# Keeping salt from infront of the spreader



## JMHConstruction (Aug 22, 2011)

Not really a repair, but still a question for the fine folks of plowsite.

We all know about that damn pile of salt left in the bed of the truck from the salter. During our last storm, I noticed a buddy of mine with a western striker didn't have much in the bed. I also noticed that it looked like his chain went past the hopper, preventing a lot of salt from dropping out.

My question, has anyone ever tried to create a rubber (of other material) chute down the front inside of the hopper (side facing cab) to help stop some of the spill off? Am I crazy? Surely someone's thought to try this, let me know if it worked and what you did.

Thanks!


----------



## BUFF (Dec 24, 2009)

JMHConstruction said:


> Not really a repair, but still a question for the fine folks of plowsite.
> 
> We all know about that damn pile of salt left in the bed of the truck from the salter. During our last storm, I noticed a buddy of mine with a western striker didn't have much in the bed. I also noticed that it looked like his chain went past the hopper, preventing a lot of salt from dropping out.
> 
> ...


How aboot a Pic of the area in question


----------



## Mark Oomkes (Dec 10, 2000)

More than a 5 gallon bucket?


----------



## Ajlawn1 (Aug 20, 2009)

JMHConstruction said:


> Not really a repair, but still a question for the fine folks of plowsite.
> 
> We all know about that damn pile of salt left in the bed of the truck from the salter. During our last storm, I noticed a buddy of mine with a western striker didn't have much in the bed. I also noticed that it looked like his chain went past the hopper, preventing a lot of salt from dropping out.
> 
> ...


Is this the Boss?



Mark Oomkes said:


> More than a 5 gallon bucket?


Oooohhh... Good question...


----------



## JMHConstruction (Aug 22, 2011)

Mark Oomkes said:


> More than a 5 gallon bucket?


I'm sure that's a joke I missed out on...but yes it's more. By the time i clean it after a storm (I go through maybe 25 to 30 yards, from the pretreat to cleanup) I'd say there's about a quarter yard or more piled up back there.


----------



## JMHConstruction (Aug 22, 2011)

Ajlawn1 said:


> Is this the Boss?


Yes


----------



## JMHConstruction (Aug 22, 2011)

BUFF said:


> How aboot a Pic of the area in question


I'll get some


----------



## Mark Oomkes (Dec 10, 2000)

JMHConstruction said:


> I'm sure that's a joke I missed out on...but yes it's more. By the time i clean it after a storm (I go through maybe 25 to 30 yards, from the pretreat to cleanup) I'd say there's about a quarter yard or more piled up back there.
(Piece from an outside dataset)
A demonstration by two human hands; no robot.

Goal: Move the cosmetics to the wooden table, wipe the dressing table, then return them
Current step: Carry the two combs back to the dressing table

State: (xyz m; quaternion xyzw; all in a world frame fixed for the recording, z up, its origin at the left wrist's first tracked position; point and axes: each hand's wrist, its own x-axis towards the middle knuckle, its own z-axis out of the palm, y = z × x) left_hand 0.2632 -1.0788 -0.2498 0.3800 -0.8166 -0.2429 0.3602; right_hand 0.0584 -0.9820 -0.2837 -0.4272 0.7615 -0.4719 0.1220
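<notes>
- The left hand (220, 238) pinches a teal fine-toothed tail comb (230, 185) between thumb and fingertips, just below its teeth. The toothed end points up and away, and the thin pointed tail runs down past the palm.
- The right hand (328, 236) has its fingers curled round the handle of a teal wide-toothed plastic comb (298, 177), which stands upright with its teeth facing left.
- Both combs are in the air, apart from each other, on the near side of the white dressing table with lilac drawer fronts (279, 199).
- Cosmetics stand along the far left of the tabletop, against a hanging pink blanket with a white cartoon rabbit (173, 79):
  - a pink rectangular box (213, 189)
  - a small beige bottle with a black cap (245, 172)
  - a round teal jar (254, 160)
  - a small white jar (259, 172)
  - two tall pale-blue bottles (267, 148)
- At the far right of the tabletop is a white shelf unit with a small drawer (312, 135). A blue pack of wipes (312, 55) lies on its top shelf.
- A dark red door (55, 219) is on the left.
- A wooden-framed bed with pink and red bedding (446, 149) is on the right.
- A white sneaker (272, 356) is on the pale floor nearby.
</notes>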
So you still have about 2 1/2 yards less than Jeff did...


----------



## Mr.Markus (Jan 7, 2010)

Is it simply falling down from the hopper and missing the track or is it being dragged there by the pintle chain under the spreader


----------



## Ajlawn1 (Aug 20, 2009)

JMHConstruction said:


> 25 to 30 yards


Holy Shnikeys!


----------



## BossPlow2010 (Sep 29, 2010)

Put the salter on two studs, so you can just wash out everything from underneath it.


----------



## BossPlow2010 (Sep 29, 2010)

Ajlawn1 said:


> Holy Shnikeys!


No kidding, that's some serious Skin through that spreader per storm!!!
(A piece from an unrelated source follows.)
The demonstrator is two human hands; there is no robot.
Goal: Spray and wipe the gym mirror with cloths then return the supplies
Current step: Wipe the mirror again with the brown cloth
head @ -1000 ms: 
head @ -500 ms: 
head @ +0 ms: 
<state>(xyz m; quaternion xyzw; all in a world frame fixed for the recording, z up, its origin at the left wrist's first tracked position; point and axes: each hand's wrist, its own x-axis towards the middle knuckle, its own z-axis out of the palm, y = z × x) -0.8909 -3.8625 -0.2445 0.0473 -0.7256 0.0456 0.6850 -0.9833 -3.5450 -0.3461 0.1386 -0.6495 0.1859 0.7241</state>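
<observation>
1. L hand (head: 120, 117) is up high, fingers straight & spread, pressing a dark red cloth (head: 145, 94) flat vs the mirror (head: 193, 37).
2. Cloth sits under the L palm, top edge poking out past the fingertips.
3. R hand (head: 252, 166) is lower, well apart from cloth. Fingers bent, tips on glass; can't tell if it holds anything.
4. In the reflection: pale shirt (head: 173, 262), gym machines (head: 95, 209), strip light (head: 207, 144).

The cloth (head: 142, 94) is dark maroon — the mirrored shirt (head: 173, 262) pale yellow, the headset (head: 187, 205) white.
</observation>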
Matt, are you really filling that spreader up 13-15 times per storm?
Do you not have a plow?


----------



## JMHConstruction (Aug 22, 2011)

BossPlow2010 said:


> No kidding, that's some serious Skin through that spreader per storm!!!
> 
> Matt, are you really filling that spreader up 13-15 times per storm?
> Do you not have a plow?


My route is about 9.5 tons. We will pretreat and then after the storm hit it again. One of my large properties usually wants another light coat if its during business hours (large retail and restaurant strip mall). Then I usually help where I can from other subs that broke down, and if we have refreeze. There is also a...very large GPS company... locally that over salts so much it's not even funny...I hit that quite a bit the next day and the following night because they want it dry curb to curb...think ethical salting...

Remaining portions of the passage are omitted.